- [DATA EXTRACT]
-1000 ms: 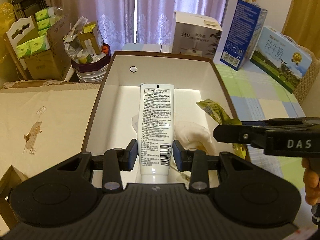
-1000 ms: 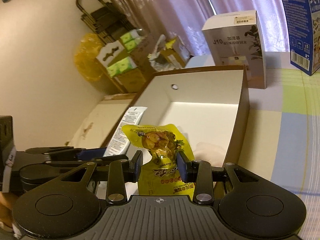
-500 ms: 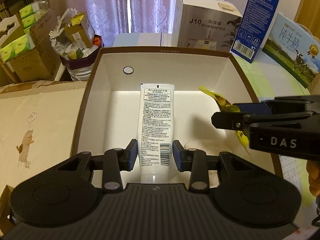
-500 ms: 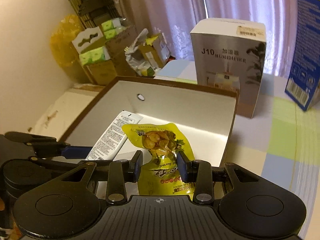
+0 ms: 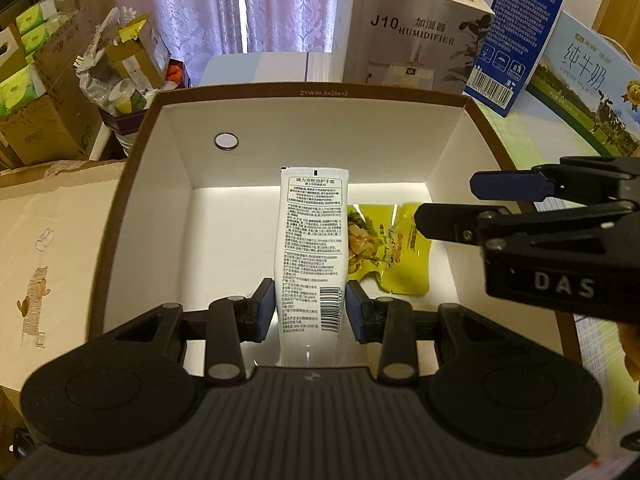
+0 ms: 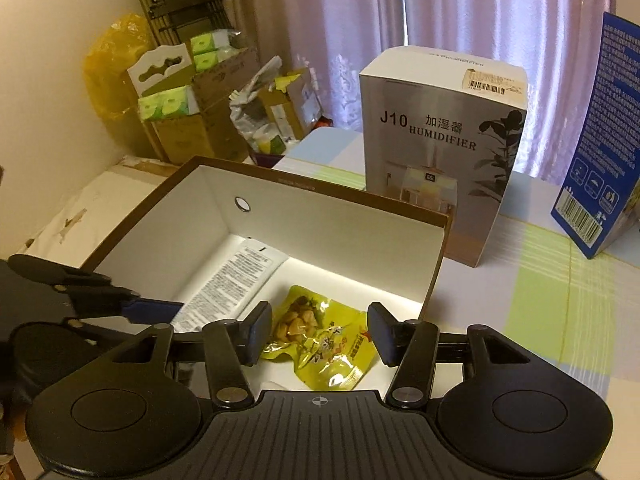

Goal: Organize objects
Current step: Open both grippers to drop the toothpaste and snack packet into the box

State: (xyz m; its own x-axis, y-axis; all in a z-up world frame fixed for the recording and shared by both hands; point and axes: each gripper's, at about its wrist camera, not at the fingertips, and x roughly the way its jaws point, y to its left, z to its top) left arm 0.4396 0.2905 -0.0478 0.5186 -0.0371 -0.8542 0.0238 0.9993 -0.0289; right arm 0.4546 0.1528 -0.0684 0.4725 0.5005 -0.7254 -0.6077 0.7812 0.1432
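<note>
Left wrist view shows my left claw [image 5: 310,304] clamped on the white tube [image 5: 312,248] over the open box [image 5: 132,168]. My right claw [image 6: 318,334] is opening; the yellow snack pouch [image 6: 320,340] lies free on the box floor. I should lower the tube beside the pouch, then release.

Box [image 5: 132,200]: white inside, brown rim. Tube [image 5: 310,248]: white, black print and barcode. Snack pouch [image 6: 324,344]: yellow-green, red lettering. Tablecloth [image 6: 540,300]: checked in pale green, blue and white. Humidifier carton [image 6: 436,152]: silver-grey, dark leaf motif. Curtains [image 6: 440,12]: lilac, lace-patterned.
</note>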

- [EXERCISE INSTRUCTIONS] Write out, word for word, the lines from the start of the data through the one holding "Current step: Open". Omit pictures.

- [ANSWER FOR THE TASK]
-1000 ms: 
-1000 ms: 
-500 ms: 
-500 ms: 
+0 ms: 
+0 ms: 

Goal: Organize objects
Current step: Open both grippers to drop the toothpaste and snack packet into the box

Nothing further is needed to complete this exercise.